Загатный, пожалуй, немножко обиделся на Илью за «измену». Когда говорили теперь об Илье — Ефрем переспрашивал:

— Какой это Илья? Я не знаю.

Называли фамилию — Ефрем небрежно припоминал:

— А, Татаринов! Этот шпрот-недоросток, как выразился поэт.

Потом ругал себя в мыслях за хамство. Первое расхождение с Ильей состоялось еще в лагерях, когда возвращались в город. Илья (у которого, кстати, было расширение вен на ноге) предложил идти строем от Балтийского вокзала до самого института.
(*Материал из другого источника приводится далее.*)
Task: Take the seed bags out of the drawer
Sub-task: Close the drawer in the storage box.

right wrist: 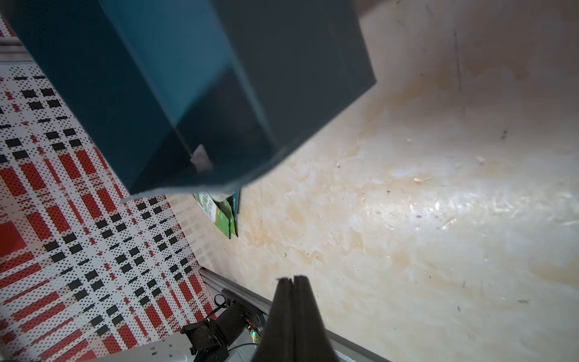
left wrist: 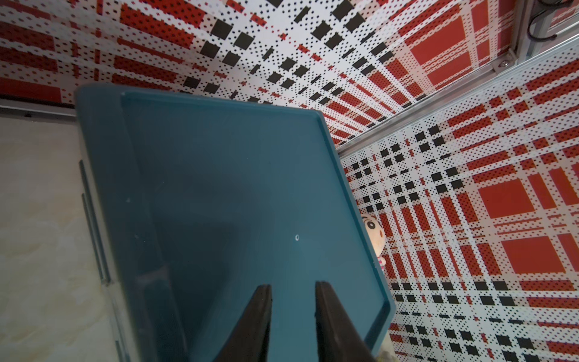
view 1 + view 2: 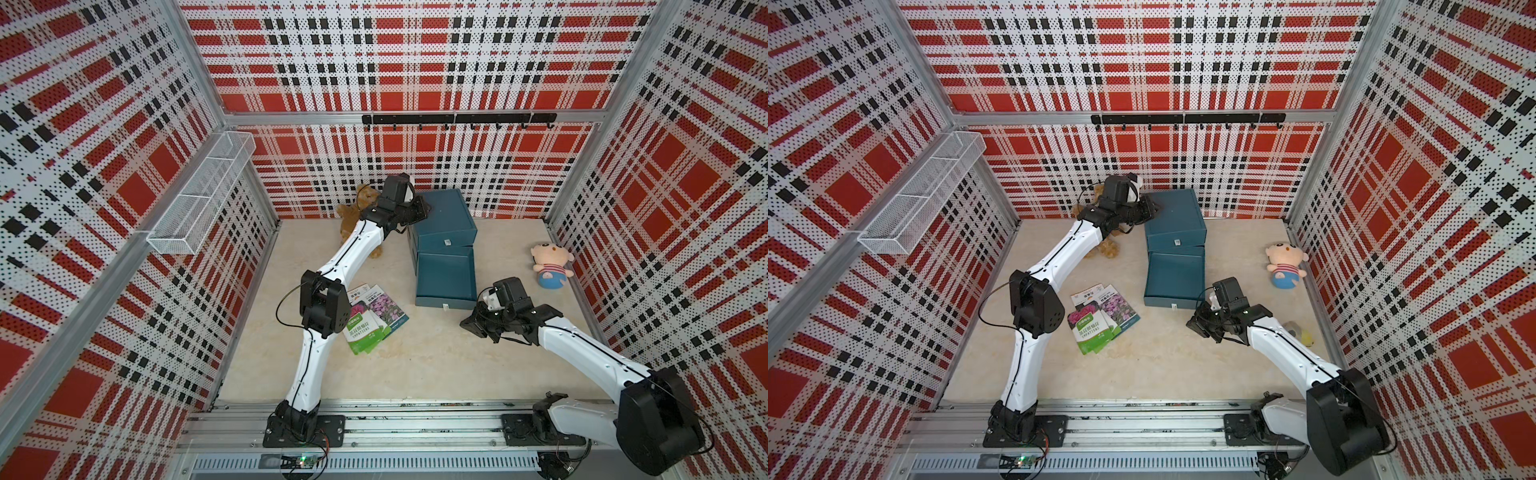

Ефрем настаивал на трамвае и обронил какой-то сарказм насчет педантизма. Конечно, все приняли Илюшино предложение, — почему еще раз не пройти вместе по хорошей погоде?

Так наметилась рознь. Осенью и зимой рознь эта, по выражению постороннего наблюдателя Леши, заметно стабилизировалась.

Впрочем, хотя и редко встречались, но по-прежнему ласково. По правде сказать, не знали, чем им беседу поддерживать: общих дел не имелось, даже учебных, — учились на разных факультетах и курсах, — немногие общие темы сгорали быстро и не эффективно.

Таким образом, комсомолец Татаринов, ответственный редактор институтской газеты, и беспартийный Загатный, не бывший даже постоянным читателем этой газеты, встречаясь зимой, могли только шутить. Дружба их была дачной.

Сегодня, шестнадцатого марта, в четыре часа пополудни, Ефрем крикнул, что так продолжаться не может. Он крикнул себе пока, но сегодня же крикнет Илье.

Он бежал мартовской улицей, Карповкой, садом. Сегодня, сейчас, через пять, три, две минуты, он увидит Илью. Он все объяснит Илье. Илья скажет, ответит, как быть. Илья должен ответить, Татаринов может ответить, Илюша ответит.

Ефрем на бегу расстегнул пальто, он распахнул его сильно и вкось, как конверт, спеша и надеясь. Он бежал по булыжной мостовой, и мысли его понемногу утряхивались.